I don't think Jesus is suggesting we just sit there and do nothing, though in the face of evil - certainly we are called to do justice and love mercy. And people like Martin Luther King, Jr. and Mother Teresa and Mohandas Ghandi have shown us that non-violent resistance or working for positive change is not rolling over and doing nothing.
What Jesus does say is that, yes, there are always weeds but we've got other things with which to concern ourselves. Tending to the weeds is not our job.
Our job is tending to the business of bearing good fruit ourselves. Elsewhere in this Gospel, Jesus emphasizes the necessity of bearing good fruit. By their fruits you will know them, he says.
It's a matter of focus, perhaps, but this is an important distinction. We can spend our time focusing on bad people and bad things, of the distraction of “what if’s” and “yeah buts,” or we can spend our time focusing on bringing forth good fruit ourselves.
So how do we do that?
Well, as I said, it begins with focus and moves forward with action. Looking for what God is doing in the world, where God is bringing good out of disaster, and then doing what we can to work with God in that endeavor. We have to develop the eyes to see God at work instead of allowing our gaze to fixate on the stuff or people we wish would go away and thus infecting ourselves with bitterness and hate. We have to learn to listen for God, to see God at work and then join God in that work.
Perhaps we regularly give blood in times of war (which is always). Perhaps we work in preventative care for our environment, for public health, or education. Perhaps we focus on feeding the hungry and befriending the stranger and visiting the sick and providing sanctuary. Perhaps we work on developing the courage to stand up for the least of these in the public square against those who would mercilessly shove them aside.

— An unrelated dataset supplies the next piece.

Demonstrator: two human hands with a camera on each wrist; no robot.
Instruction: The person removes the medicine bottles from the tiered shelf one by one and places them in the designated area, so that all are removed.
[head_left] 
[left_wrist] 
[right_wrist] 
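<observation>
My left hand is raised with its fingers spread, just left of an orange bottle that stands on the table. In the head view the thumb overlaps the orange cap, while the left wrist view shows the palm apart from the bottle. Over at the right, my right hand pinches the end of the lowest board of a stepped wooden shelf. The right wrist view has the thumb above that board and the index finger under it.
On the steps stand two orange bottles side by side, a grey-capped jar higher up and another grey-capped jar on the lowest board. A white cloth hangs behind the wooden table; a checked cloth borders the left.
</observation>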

Perhaps we let go of our need to protect God from the ungodly. (God doesn't need our protection.)
Perhaps we let go of our need to be saviors. (We already have one.)
None of that is sitting idly by.
Our job is to work at building up the kingdom as well as we can, to bear good fruit ourselves, knowing that we are broken people living in a broken world and that we may not be able to live up to our ideals, but nevertheless trusting that in the end, truly, God will make things right.